[WORK ITEM] Below are some records. Retype exactly the lines from the one containing "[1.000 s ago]" through the one containing "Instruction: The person", both included, skipping every picture.

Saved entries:
---------------

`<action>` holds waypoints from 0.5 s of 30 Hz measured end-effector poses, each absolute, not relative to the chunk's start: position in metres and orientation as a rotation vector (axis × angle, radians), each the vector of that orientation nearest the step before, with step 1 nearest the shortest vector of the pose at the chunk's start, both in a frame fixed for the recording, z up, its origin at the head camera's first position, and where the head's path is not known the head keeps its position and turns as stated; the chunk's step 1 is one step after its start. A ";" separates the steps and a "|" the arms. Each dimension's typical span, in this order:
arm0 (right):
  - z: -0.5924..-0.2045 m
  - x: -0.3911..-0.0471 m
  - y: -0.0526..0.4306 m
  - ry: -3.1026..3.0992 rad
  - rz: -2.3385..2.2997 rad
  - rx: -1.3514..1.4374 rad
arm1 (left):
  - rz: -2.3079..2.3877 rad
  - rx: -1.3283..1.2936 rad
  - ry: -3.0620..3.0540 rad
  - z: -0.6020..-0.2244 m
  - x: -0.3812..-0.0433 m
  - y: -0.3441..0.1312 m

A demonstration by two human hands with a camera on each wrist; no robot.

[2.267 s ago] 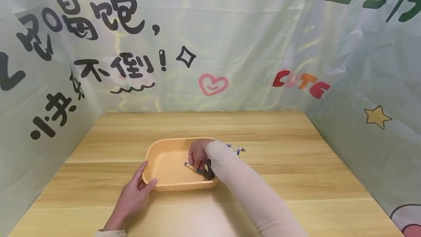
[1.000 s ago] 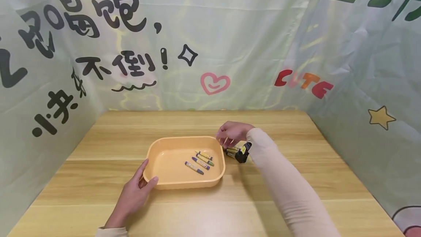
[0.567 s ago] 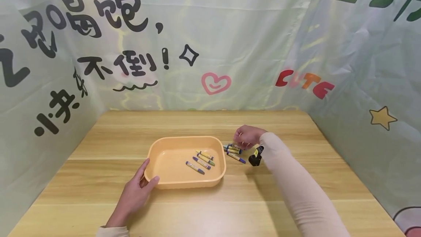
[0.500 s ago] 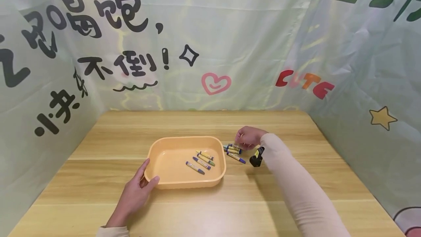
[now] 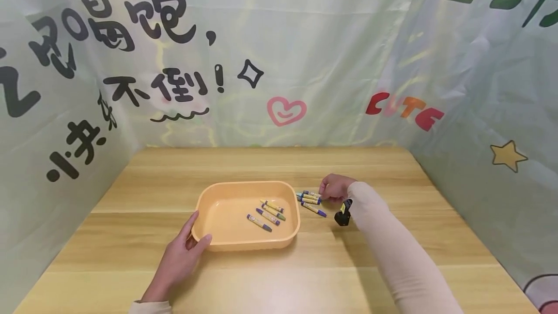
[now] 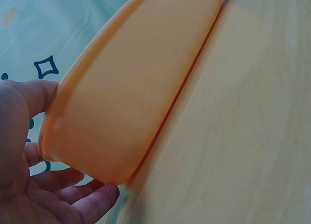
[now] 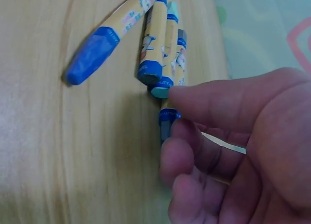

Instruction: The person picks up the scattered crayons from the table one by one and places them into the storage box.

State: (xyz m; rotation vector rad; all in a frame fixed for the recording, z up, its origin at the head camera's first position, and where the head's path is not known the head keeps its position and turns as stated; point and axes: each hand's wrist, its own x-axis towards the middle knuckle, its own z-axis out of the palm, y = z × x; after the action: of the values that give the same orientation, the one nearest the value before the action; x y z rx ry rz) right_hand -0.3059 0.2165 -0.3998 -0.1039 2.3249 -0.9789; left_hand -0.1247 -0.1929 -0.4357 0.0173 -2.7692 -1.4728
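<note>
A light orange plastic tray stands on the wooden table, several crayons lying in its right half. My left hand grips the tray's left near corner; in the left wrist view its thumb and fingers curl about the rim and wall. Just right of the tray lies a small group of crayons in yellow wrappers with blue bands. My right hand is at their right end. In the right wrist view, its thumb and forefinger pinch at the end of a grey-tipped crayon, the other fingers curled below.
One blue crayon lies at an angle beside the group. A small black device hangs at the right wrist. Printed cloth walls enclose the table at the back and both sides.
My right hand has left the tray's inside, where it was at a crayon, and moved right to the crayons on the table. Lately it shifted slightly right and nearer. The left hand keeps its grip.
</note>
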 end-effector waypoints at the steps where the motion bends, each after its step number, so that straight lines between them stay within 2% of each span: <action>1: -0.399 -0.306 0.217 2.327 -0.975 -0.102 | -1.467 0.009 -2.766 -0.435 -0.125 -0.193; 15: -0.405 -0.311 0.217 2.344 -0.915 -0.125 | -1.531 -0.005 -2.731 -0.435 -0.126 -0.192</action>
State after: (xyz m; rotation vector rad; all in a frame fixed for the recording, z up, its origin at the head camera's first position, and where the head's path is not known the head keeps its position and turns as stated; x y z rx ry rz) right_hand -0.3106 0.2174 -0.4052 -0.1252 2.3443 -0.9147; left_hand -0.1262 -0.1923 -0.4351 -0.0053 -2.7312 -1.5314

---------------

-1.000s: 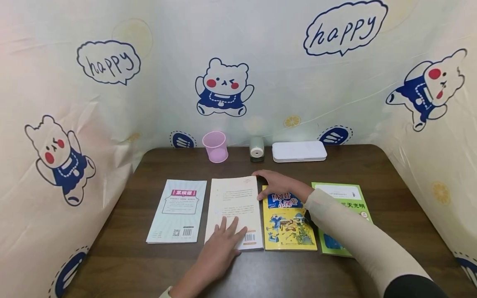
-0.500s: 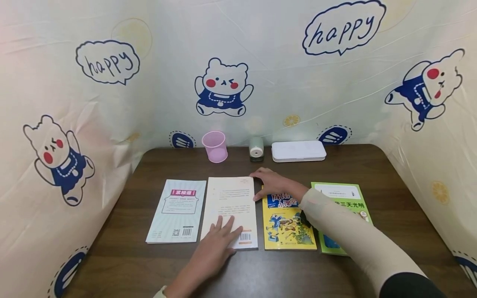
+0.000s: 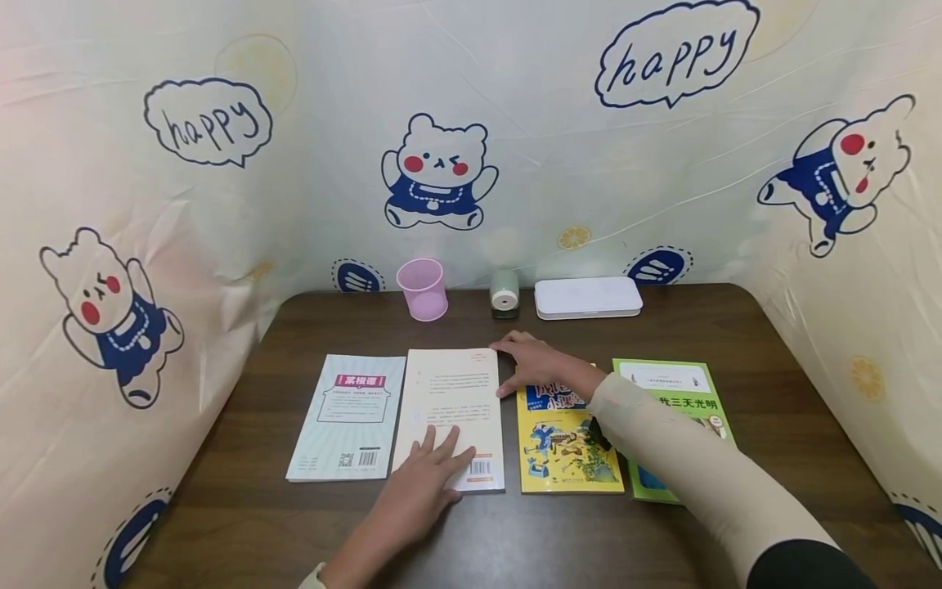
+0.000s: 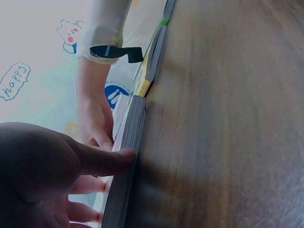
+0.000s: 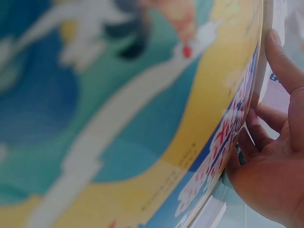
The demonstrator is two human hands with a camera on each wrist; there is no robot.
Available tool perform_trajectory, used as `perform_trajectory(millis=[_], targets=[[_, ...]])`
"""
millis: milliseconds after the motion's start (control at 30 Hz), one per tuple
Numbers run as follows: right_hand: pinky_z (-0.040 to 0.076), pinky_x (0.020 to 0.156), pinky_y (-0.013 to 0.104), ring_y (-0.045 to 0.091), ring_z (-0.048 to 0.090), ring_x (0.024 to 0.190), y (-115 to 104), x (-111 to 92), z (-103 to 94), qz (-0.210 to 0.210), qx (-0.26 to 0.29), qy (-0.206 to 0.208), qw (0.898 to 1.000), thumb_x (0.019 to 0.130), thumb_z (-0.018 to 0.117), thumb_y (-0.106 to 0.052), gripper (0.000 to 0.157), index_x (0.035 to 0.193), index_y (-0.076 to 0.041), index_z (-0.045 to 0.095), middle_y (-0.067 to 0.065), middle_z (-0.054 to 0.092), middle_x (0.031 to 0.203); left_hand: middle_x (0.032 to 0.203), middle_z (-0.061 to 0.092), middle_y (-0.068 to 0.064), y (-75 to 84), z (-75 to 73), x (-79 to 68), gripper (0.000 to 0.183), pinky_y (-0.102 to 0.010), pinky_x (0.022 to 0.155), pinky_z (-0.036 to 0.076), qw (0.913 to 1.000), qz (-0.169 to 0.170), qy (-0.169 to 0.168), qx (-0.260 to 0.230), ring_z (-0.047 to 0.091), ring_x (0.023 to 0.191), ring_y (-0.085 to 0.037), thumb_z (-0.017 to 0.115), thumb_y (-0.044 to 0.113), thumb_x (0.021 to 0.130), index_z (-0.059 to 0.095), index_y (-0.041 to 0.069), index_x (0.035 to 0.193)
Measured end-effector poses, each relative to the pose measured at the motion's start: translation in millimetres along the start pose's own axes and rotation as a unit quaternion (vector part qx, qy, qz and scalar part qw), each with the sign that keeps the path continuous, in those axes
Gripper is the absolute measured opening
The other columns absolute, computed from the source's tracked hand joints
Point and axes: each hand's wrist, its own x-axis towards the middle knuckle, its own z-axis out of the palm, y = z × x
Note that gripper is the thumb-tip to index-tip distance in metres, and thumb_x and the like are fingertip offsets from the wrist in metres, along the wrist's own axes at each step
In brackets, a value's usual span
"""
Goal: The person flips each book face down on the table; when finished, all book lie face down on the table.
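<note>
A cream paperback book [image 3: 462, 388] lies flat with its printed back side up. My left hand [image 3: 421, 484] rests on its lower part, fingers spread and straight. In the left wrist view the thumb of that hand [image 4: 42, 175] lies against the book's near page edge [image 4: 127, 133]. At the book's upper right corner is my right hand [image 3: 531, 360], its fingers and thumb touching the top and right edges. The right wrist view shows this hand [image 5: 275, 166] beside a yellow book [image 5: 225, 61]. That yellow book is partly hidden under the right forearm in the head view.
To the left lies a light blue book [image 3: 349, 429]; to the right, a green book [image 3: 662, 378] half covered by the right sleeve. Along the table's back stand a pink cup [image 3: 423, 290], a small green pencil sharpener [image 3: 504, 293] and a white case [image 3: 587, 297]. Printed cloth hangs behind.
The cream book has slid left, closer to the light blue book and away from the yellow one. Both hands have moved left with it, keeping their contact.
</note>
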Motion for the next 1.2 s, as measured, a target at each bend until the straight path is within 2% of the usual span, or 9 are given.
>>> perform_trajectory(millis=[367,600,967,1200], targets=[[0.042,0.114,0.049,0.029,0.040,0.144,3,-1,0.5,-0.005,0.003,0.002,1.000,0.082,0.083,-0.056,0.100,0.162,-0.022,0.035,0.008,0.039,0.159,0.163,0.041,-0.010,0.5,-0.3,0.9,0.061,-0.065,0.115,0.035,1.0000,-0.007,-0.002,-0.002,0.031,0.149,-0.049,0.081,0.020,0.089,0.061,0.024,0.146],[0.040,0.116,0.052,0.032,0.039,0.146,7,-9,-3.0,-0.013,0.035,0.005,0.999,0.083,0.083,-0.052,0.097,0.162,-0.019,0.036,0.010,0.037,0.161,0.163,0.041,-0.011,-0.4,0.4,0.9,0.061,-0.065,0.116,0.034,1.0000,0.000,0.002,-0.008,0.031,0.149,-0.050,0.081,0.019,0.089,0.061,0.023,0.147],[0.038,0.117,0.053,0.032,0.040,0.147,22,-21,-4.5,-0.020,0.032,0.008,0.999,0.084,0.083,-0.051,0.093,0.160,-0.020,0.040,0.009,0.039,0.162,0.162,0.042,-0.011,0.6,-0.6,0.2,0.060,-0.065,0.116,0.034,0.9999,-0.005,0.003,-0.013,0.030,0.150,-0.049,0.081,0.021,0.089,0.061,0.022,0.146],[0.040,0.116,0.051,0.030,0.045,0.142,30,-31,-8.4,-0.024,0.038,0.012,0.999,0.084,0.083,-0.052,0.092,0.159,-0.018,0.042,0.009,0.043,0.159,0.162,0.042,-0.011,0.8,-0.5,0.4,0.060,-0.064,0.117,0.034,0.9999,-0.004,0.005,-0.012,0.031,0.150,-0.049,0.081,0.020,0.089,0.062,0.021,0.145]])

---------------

[EXERCISE RESPONSE]
[1.000 s ago] 
[0.567 s ago] 
[0.500 s ago] 
[now] 
[now] 
[now] 

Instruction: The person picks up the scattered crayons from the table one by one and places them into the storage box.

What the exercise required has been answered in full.